August 7, 2008 by Marissa 2 Comments

You want to hear some pathetic? I was looking for this post the other day. I was certain I had written a post about Worry at some point, but couldn’t find it anywhere. Yesterday I noticed I had two drafts–I knew about one, but couldn’t remember the second. Yep, there was my post about worry. Just some notes, waiting to be written into a post. I can be such an airhead sometimes!

So what I thought I had written weeks ago is what Linda Dillow has to say about worry in her book, Calm My Anxious Heart. (Click here to see all my posts on this book.) I loved her discussion of God’s character. She writes about how He is trustworthy, faithful, and eternal. His goodness and power are constants, despite our changing circumstances. We know about God’s character from His Word, which also does not change. Truth is truth, regardless of our feelings and situation.
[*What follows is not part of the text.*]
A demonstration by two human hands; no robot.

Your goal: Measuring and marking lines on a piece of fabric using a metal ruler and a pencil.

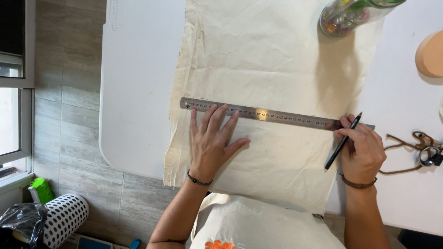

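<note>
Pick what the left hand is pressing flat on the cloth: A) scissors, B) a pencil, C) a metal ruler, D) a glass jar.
C: the left hand lies spread with its fingertips on the metal ruler across the cream cloth, while the right hand holds the pencil.

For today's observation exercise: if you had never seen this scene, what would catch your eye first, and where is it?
A long steel ruler lies across a cream cotton cloth on the white table. The left hand presses flat on the ruler, while the right hand holds a dark pencil at the ruler's right end. A clear jar of colourful clips lies at the cloth's top right.
</note>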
So when difficulties come, we can choose to worry, or we can choose to trust the One who is trustworthy. Dillow writes, “When What Ifs come into our lives, we must ask ourselves if we’re going to judge God by the circumstances we don’t understand or judge the circumstances in light of the character of God” (p. 160).
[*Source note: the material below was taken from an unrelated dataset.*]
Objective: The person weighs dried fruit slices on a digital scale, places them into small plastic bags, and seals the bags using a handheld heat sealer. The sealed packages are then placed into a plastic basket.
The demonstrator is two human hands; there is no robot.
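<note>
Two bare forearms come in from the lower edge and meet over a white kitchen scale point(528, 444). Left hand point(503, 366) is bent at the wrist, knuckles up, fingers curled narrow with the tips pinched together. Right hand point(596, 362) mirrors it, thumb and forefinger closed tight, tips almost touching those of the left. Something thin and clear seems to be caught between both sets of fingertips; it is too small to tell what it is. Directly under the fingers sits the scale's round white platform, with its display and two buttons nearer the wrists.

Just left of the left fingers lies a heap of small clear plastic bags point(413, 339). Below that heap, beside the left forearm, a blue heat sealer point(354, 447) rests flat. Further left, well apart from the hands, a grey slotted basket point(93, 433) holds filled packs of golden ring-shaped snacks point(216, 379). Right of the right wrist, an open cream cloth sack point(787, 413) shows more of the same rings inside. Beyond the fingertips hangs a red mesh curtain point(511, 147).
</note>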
One reason I struggle with worry so often is that I am too focused on the future and possible troubles that could come my way. Almost all of the possible events I worry about never happen. Dillow included a quote from George McDonald that really spoke to me about this: “It has been well said that no man ever sank under the burden of the day. It’s when tomorrow’s burden is added to the burden of today that the weight is more than a man can bear” (p. 190). I’m trying to focus more on what God is calling me to do right now and not borrow trouble from tomorrow.
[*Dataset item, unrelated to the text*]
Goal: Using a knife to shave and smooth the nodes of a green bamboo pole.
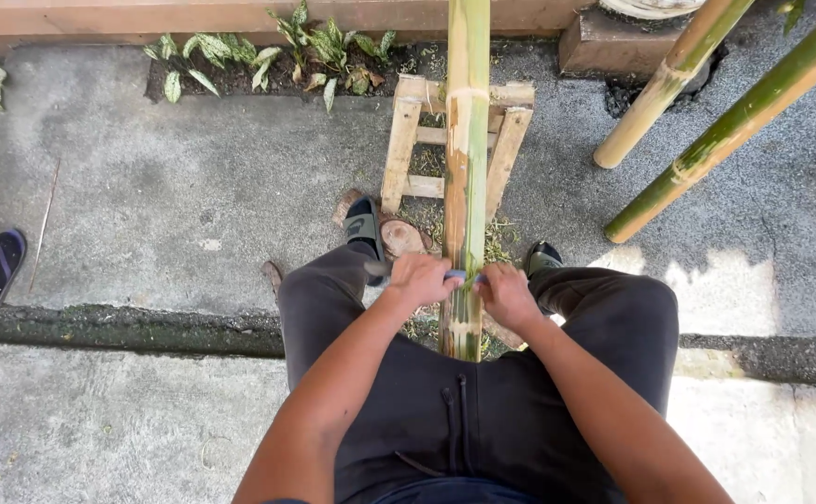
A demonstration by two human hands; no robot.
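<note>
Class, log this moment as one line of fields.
left hand: grips blade end | right hand: grips other end | blade: across bamboo pole | pole: on wooden stand

The bamboo pole point(467, 168) between the knees is woody, its skin partly scraped to pale, matt yellow fibre, with streaks of green rind left smooth and faintly glossy; the blade point(460, 275) held across it by the left hand point(419, 278) and right hand point(504, 291) looks like dull grey metal; the small trestle point(399, 154) under the pole is raw, unpainted wood, rough-sawn; two more bamboo poles point(707, 140) keep a smooth green-yellow skin; the ground point(193, 177) is coarse, gritty concrete; the trousers point(483, 420) are soft, matt dark cloth; the sandals point(363, 226) look rubbery.
</note>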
In Dillow’s discussion of faith, she writes: “We say we want more faith, but really what we want is sight. Sight says, ‘I see that it’s good for me, so God must have sent it,’ but faith says, ‘God sent it, so it must be good for me.’ God asks us to walk by faith, not by sight” (p. 151). This was so convicting for me. I love information. I hate surprises. I want to know everything, and I want to be the first to know. But God asks me to trust Him, even when I don’t have all the information.

Dillow includes two examples of this type of faith from Scripture. In Exodus 14, the Israelites are fleeing Egypt. During a long, dark night, they can hear the Egyptians closing in, and they are terrified. They cannot see that during the night, God is working to save them by parting the Red Sea.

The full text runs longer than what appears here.